I once told a married friend of mine that I did not want children, and he told me, “Your role as a woman in the Kingdom is to raise Godly children.” We then prayed for dinner and I was so pissed at this man that I literally could not talk about it. I was ticked for so many reasons: First, I am single and in my mid 30s, what if my baby making days are done? Second, what if I was barren, and God had never put the desire for kids in my heart to spare me from heartache later? Third, what if I will never be un-single and this lack of desire is God protecting my heart? And finally, what if the life Christ has called me to is childless?
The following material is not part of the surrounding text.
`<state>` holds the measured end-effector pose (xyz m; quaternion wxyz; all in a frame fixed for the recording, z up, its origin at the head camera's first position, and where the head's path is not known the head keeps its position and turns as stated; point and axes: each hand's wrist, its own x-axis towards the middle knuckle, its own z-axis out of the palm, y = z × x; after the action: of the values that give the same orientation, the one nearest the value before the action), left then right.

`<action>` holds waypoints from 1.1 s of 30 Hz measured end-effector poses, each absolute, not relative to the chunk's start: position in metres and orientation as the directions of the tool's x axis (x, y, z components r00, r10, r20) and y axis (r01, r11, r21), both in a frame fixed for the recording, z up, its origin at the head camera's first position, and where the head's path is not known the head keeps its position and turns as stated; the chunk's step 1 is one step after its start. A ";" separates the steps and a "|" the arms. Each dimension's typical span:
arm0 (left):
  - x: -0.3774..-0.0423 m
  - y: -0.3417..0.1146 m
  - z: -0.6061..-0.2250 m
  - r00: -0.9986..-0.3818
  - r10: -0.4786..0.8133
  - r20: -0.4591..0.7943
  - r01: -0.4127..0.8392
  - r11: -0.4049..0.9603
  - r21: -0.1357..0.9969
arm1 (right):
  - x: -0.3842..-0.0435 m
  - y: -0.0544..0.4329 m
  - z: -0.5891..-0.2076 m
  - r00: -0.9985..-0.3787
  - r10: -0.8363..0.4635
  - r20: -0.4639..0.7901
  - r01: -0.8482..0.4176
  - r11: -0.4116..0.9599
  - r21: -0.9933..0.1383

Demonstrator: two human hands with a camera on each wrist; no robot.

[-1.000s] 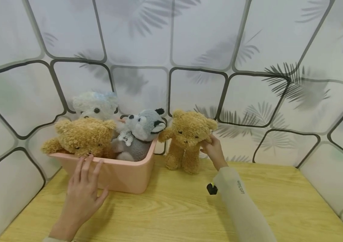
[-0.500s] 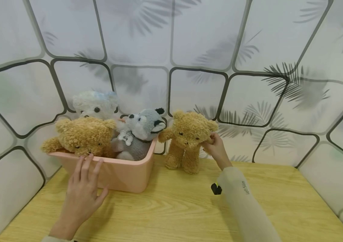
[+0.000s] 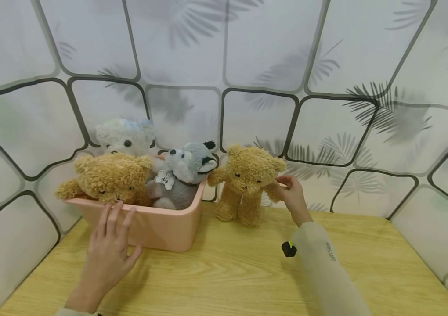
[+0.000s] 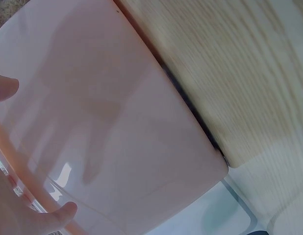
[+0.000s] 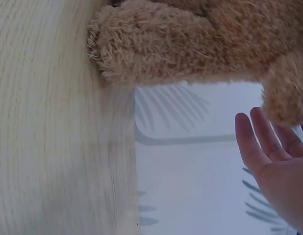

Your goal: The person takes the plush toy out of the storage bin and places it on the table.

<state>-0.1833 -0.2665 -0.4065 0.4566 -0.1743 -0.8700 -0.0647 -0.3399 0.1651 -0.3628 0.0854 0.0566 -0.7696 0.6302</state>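
My left hand (image 3: 107,252) rests its extended fingertips on the front rim of a pink plastic bin (image 3: 160,228); the left wrist view shows the bin's smooth wall (image 4: 117,112). A tan teddy bear (image 3: 113,177), a grey husky plush (image 3: 178,193) with a bone-shaped "dog" tag and a white plush (image 3: 129,138) sit inside. Right of the bin, another tan teddy bear (image 3: 243,175) stands upright on the table. My right hand (image 3: 296,199) is at that bear's outstretched arm (image 5: 286,93). Its visible fingers look straight and loose in the right wrist view; the thumb is hidden there.
The wood-grain table (image 3: 224,281) runs back to a patterned wall (image 3: 263,48) that also rises on both sides. A small black tag (image 3: 289,249) hangs from the right sleeve (image 3: 323,259).
My right hand has slid a little to the right along the standing bear's arm, so more of that arm shows. The left hand and the bin have stayed put.
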 end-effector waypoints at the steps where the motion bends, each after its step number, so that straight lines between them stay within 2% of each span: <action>1: -0.183 -0.267 -0.407 -0.520 0.245 0.818 0.362 0.931 -0.049 | -0.339 0.167 -0.363 -0.980 0.033 0.199 -0.189 0.192 -0.963; 8: -0.184 -0.267 -0.409 -0.498 0.249 0.831 0.359 0.931 -0.063 | -0.330 0.179 -0.361 -0.976 0.083 0.202 -0.193 0.096 -0.976; 19: -0.185 -0.267 -0.409 -0.501 0.248 0.829 0.365 0.929 -0.057 | -0.313 0.190 -0.363 -0.959 0.104 0.263 -0.262 0.023 -0.965; 33: -0.184 -0.266 -0.408 -0.516 0.244 0.821 0.361 0.931 -0.050 | -0.290 0.188 -0.369 -0.936 0.034 0.351 -0.352 -0.089 -0.932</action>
<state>-0.1840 -0.2660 -0.4081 0.4599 -0.1743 -0.8684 -0.0634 -0.2896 0.1882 -0.3690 0.1326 0.1204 -0.6616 0.7282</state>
As Mother’s Day approaches, my friend’s words ring in my head. My child-free life screams from the pew. As the women around me are gifted with a rose or some other flower, I sit happily in my childlessness but sad that mothering is viewed so narrowly in the church.

I spend time every week hanging out with and mentoring two eleven-year-olds. I spent seven years discipling teens and most definitely mothering them, but I am not viewed as a mom. Even though Malcom called me Momma Candy, even though I worked tirelessly to get Ashley to read, even though I taught Sugar her colors and shapes. Motherhood is viewed as purely biological.

I once read that there are two types of moms: the ones who are mothers by circumstance and those who are called to mothering. Either type can actually have children, but neither have to want them. There are single, barren, married, and waiting women who are called to mothering – they staff our nurseries, they hold babies, they mentor young people, they help in homework clubs, they take in orphans and they fill our mission fields. They love nurturing and caring for children. There are others who love their own kids and have no desire to deal with other people’s kids; but they are gifted and called to other things.

So Pastors and guest speakers, as you prepare your sermons for Mother’s Day, be inclusive of those that mother yet have no children. Be gracious in the language around the “sanctifying” act of childbirth; God uses many things to sanctify His children. And please do not say that it is a woman’s job to raise Godly children – that is an act of God’s grace that takes the entire Body of Christ.